「ペンシルワーク 生の深い闇から」 木下晋 著

鉛筆を使い、精緻と言う表現を超えて、内面まで刻み込み、抉るような絵を画く木下晋の画文集である。木下氏が折に触れて、新聞、カタログ、雑誌などの発表した文章をまとめ、それに書き下ろしの文章も織り込んで編集されている。

絵の方は、厚手の紙質のページで、多く掲載されている。木下氏がモデルとして取り上げた人は、最後の瞽女として人間国宝にもなった小林ハルさん、貧苦の中で画家を育ててくれた母・木下セキさん、佐渡の相川町の一軒家をアトリエとして画家に貸した家に住んでいた小杉ハツさん、神戸に住み、夫はニューヨークやパリで著名人とも親交があった写真家中山岩太氏の奥さんの中山正子さん、谷崎潤一郎の『痴人の愛』のヒロイン・ナオミのモデルともされている和嶋せいさん、村山槐多の代表作「バラと少女」のモデルの相良キミさんや、美術評論家で画家と親交があった洲之内徹氏夫妻などである。

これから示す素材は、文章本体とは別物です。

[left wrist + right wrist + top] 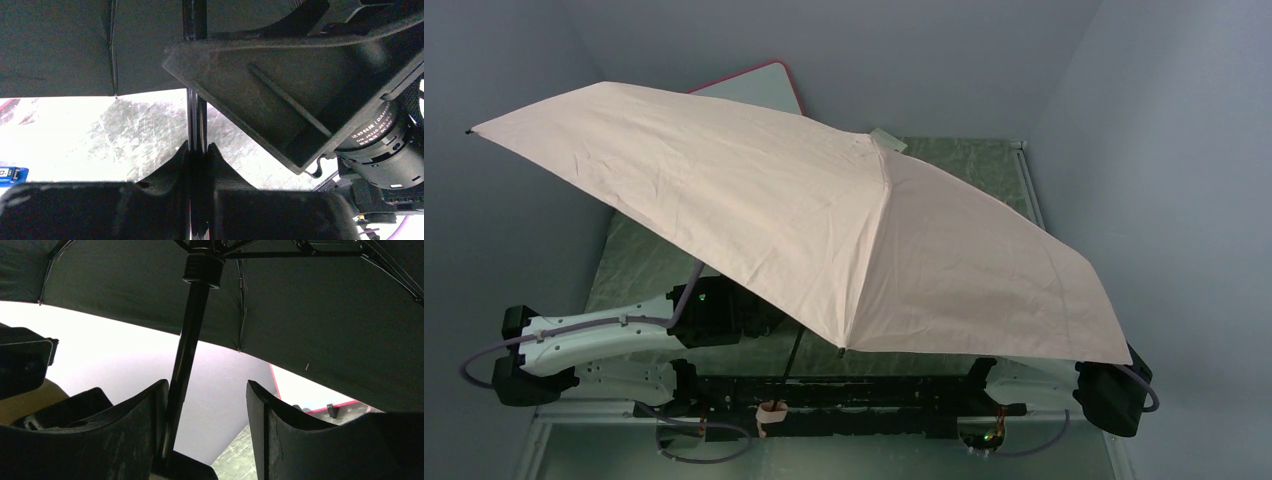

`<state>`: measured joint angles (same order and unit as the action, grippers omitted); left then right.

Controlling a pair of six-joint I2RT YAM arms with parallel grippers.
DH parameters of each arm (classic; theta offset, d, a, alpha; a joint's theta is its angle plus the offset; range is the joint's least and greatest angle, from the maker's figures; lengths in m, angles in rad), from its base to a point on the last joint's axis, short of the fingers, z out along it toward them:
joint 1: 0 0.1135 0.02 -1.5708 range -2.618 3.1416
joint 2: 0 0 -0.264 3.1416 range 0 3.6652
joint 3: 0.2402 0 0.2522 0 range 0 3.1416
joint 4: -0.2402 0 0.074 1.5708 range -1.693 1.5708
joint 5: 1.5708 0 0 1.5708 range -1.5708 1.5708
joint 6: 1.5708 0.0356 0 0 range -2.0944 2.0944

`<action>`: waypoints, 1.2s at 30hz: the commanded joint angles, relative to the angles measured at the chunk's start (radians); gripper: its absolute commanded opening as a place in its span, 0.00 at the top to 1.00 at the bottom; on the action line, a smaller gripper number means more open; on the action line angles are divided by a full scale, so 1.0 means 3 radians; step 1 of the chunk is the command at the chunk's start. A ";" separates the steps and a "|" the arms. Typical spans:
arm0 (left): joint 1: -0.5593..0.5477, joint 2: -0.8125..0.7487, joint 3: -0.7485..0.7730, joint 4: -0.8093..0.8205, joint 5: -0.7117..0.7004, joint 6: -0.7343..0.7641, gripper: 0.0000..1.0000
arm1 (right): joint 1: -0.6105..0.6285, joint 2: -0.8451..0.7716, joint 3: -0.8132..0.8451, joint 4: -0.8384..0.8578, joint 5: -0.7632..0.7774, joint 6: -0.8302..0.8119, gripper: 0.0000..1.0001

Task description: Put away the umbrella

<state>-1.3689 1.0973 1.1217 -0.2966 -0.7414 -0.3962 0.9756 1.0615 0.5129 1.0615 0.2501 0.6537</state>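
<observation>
Umbrella [824, 220] fully open, canopy spanning the worktop [964, 165], handle [772, 412] at the near edge. Left gripper [197, 155] clamped on the shaft [196, 115]. Right gripper [207, 390] apart, shaft just beside one finger (not gripped). Nothing collapsed yet; closing and stowing all left.

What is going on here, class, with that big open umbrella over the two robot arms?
The pale pink umbrella is fully open, spread wide above the table. Underneath it, the left gripper is shut on the thin black shaft. The right gripper is open, with the shaft passing close beside one of its fingers but not clamped. The umbrella has not yet been folded.
</observation>
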 commanded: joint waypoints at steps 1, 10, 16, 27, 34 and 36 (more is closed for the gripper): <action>-0.0029 -0.0030 -0.0008 0.0229 -0.0037 0.0057 0.95 | -0.0019 0.0081 0.0097 -0.0143 0.0113 0.0038 0.39; -0.0029 -0.0248 -0.0031 0.0164 -0.0575 -0.0206 0.95 | -0.0013 -0.0010 -0.0446 0.0228 0.0233 -0.0003 0.39; -0.0029 -0.0130 0.0012 0.0155 -0.0650 -0.0152 0.95 | 0.0181 -0.0044 -0.0517 0.0240 0.0511 -0.0157 0.38; -0.0029 -0.0109 -0.0109 0.0226 -0.0589 -0.0110 0.95 | 0.0515 -0.0134 -0.0387 0.0671 0.1022 -0.0427 0.35; -0.0029 -0.0108 -0.0221 0.0297 -0.0527 -0.0081 0.95 | 0.0548 -0.0120 -0.0257 0.0825 0.1070 -0.0204 0.35; -0.0029 -0.0099 -0.0252 0.0349 -0.0470 -0.0039 0.95 | 0.0550 -0.0074 -0.0148 0.0656 0.1068 -0.0118 0.35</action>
<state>-1.3716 1.0851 1.0580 -0.2932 -0.8864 -0.4358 1.1324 1.0294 0.4026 1.2591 0.5392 0.5751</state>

これらのモデルとなった方の人生にも触れてエッセイとしている。いずれも重く、深い人生を送ってきた人であり、それらの人々の人生の重みを、刻まれた皺の一本一本を描くことで描写して、鬼気迫るものがある。

また、画家の故郷の冨山の呉羽山山麓、画業の挑戦に出向いたニューヨーク、それからインドの貧民窟に出向いた旅のことにも触れている。

著者が影響を受けた詩人滝口修造氏の思い出や、指導を受けた大滝直平氏、無名時代に絵を買ってくれたY氏(銅器の梱包職人)、前衛舞踏家の土方巽氏の夫人で自身も舞踏家の元藤燁子氏や匿名のコレクターのことも記している。

著者の印象に残っている芸術家である陶芸の加藤正義氏、夭折の画家・保多棟人氏、同じく神田日勝氏、田畑あきら子氏、著名な現代美術家・荒川修作氏、メキシコ人画家シケイロス、ノルウェーのサビエ氏の出会いや思い出も記されている。神田日勝氏以外は作品を知らない芸術家であり、機会を見つけて拝見したいと思う。

また信濃デッサン館の窪島誠一郎氏のことにも触れているが、私がこの本を購入したのはある画廊で窪島氏と木下氏が同席された場であった。私は木下晋氏の鉛筆画を2枚所有しているが、それをそこで購入したから画廊主が呼んでくれたわけだ。この本はその時ではなく、その後での購入だ。この時は窪島氏の本を購入している。